Task input:
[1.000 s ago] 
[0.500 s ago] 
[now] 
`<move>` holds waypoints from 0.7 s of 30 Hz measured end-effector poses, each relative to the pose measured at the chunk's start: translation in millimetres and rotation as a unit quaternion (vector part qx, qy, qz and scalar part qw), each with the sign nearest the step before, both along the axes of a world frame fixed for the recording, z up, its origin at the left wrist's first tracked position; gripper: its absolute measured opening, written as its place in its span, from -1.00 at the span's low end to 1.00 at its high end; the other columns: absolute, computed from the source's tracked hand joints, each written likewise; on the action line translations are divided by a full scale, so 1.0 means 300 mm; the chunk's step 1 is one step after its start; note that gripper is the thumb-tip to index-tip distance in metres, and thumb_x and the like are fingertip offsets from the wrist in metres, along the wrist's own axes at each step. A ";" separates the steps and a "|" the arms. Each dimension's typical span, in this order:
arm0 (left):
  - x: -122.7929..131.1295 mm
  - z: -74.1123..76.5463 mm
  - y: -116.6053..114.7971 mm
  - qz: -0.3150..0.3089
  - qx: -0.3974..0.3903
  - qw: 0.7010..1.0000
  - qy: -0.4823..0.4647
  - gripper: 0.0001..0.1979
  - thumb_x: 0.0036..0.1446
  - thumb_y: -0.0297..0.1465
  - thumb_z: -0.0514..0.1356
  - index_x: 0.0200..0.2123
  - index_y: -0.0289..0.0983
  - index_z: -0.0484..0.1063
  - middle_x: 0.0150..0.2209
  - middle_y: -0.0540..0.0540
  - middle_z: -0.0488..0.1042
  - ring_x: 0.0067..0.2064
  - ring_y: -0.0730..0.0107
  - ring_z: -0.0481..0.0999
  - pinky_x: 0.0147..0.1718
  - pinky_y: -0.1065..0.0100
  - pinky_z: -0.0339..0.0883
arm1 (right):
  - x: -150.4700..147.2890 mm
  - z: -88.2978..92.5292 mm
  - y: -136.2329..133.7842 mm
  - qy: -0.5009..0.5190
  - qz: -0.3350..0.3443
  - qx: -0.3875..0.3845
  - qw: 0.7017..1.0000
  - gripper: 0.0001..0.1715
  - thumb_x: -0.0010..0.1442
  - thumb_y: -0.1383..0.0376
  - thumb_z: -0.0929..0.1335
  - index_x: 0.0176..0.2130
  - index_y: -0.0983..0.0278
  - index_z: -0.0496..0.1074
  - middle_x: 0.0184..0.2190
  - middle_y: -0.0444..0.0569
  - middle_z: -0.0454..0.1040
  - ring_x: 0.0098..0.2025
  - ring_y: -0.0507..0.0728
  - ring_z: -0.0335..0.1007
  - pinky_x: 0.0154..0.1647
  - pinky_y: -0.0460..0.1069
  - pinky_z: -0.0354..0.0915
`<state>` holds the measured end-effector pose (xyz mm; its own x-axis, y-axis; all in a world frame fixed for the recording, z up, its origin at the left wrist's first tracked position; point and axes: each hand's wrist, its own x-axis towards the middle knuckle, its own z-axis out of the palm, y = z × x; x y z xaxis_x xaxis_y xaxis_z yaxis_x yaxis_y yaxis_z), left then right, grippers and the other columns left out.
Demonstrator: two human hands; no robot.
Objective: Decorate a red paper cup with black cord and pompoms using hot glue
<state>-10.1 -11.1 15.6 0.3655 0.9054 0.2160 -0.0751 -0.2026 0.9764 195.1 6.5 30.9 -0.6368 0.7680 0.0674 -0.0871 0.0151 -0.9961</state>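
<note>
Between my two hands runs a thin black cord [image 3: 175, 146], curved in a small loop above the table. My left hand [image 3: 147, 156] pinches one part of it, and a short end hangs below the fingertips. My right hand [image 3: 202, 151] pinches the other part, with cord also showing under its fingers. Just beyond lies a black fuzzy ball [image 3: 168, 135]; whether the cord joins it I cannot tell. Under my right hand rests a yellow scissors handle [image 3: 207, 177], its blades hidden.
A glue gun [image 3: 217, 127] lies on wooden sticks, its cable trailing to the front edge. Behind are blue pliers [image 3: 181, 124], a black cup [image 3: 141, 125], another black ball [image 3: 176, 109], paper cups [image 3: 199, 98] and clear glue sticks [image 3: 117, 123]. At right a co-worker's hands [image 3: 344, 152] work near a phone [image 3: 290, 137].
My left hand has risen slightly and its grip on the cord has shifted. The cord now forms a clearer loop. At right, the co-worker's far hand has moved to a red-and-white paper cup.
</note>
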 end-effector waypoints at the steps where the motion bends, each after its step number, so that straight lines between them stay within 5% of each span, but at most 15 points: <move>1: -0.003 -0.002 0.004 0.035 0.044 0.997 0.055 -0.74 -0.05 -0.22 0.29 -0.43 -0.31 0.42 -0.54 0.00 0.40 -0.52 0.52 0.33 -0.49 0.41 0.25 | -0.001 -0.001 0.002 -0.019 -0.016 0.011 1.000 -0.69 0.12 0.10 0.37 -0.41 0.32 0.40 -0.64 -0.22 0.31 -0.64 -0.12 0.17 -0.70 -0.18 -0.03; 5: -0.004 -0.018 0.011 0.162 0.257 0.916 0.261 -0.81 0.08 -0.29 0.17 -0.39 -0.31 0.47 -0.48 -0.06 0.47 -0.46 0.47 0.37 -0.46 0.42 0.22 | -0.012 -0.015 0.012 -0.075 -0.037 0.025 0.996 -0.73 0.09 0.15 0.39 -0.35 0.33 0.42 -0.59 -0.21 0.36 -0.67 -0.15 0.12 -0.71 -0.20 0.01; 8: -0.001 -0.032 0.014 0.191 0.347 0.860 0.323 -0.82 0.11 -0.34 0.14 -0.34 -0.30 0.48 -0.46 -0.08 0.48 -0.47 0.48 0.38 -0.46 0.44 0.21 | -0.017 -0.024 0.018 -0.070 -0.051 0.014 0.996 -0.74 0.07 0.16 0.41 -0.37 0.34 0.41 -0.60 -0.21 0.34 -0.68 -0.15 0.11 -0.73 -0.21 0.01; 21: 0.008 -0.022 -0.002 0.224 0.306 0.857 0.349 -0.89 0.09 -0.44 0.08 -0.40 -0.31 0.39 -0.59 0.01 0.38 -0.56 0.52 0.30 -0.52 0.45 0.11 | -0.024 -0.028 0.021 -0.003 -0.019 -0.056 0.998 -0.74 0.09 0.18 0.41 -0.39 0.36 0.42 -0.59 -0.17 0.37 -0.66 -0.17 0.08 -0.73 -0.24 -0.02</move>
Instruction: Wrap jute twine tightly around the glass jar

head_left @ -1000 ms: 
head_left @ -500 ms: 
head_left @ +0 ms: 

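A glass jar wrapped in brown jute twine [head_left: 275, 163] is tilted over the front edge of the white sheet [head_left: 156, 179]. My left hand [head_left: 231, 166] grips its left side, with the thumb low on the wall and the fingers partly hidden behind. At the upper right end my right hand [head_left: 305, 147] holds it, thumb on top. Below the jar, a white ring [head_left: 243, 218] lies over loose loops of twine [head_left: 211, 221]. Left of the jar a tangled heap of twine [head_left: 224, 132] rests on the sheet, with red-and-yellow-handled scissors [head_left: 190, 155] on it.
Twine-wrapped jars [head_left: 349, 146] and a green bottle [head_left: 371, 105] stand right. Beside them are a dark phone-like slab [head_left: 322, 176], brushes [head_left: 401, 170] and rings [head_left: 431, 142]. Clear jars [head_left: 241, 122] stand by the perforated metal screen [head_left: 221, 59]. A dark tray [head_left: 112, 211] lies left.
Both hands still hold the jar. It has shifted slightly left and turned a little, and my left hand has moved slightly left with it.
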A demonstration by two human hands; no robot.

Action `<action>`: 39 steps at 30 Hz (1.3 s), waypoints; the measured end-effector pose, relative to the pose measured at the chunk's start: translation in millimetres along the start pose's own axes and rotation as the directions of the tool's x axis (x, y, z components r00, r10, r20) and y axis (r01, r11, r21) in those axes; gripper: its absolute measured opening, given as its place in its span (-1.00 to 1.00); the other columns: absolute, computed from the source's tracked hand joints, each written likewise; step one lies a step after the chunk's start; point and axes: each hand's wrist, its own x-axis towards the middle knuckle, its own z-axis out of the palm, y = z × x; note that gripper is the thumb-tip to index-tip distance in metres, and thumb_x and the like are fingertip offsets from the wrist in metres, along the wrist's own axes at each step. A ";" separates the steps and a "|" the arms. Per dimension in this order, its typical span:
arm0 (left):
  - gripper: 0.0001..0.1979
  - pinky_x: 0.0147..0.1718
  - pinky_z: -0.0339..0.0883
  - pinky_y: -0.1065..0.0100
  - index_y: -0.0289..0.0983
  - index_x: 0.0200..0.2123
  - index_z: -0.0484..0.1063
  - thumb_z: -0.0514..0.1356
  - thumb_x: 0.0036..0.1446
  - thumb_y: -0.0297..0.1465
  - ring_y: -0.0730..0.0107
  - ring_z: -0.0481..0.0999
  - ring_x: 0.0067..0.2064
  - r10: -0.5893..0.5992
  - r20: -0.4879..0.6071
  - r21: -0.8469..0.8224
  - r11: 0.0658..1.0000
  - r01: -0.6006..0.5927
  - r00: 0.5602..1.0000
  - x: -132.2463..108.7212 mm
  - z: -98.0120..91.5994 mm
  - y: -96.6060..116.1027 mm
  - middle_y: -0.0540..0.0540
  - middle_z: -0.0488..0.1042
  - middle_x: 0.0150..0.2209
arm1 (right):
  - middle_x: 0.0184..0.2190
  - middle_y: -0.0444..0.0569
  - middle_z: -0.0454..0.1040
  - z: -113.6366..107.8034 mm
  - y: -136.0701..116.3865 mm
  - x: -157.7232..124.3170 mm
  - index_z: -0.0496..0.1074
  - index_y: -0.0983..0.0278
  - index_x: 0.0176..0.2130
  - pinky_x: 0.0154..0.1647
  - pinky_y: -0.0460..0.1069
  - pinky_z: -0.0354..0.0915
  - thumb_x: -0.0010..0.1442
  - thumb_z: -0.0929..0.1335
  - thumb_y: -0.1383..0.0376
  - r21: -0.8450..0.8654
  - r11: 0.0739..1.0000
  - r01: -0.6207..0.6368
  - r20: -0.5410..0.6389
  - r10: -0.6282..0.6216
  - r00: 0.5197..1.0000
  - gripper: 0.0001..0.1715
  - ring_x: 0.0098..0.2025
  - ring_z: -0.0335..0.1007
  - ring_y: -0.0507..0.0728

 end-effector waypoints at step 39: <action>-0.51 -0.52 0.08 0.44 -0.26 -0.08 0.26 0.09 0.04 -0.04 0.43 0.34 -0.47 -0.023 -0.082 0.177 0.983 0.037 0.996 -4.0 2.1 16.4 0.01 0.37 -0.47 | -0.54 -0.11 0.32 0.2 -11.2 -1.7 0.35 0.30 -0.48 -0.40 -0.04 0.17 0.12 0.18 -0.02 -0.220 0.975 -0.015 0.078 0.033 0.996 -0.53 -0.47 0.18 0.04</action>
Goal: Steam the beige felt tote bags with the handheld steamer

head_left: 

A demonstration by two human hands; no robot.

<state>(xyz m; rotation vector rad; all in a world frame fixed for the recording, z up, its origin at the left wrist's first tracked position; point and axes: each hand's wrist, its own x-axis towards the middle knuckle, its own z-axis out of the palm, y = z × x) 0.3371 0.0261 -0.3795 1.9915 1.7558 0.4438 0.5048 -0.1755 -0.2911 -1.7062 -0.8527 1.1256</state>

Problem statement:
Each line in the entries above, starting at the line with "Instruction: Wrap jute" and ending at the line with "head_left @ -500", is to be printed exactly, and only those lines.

Response area:
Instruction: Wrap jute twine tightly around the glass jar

head_left @ -1000 ms: 
head_left @ -500 ms: 

This answer has now been given in full.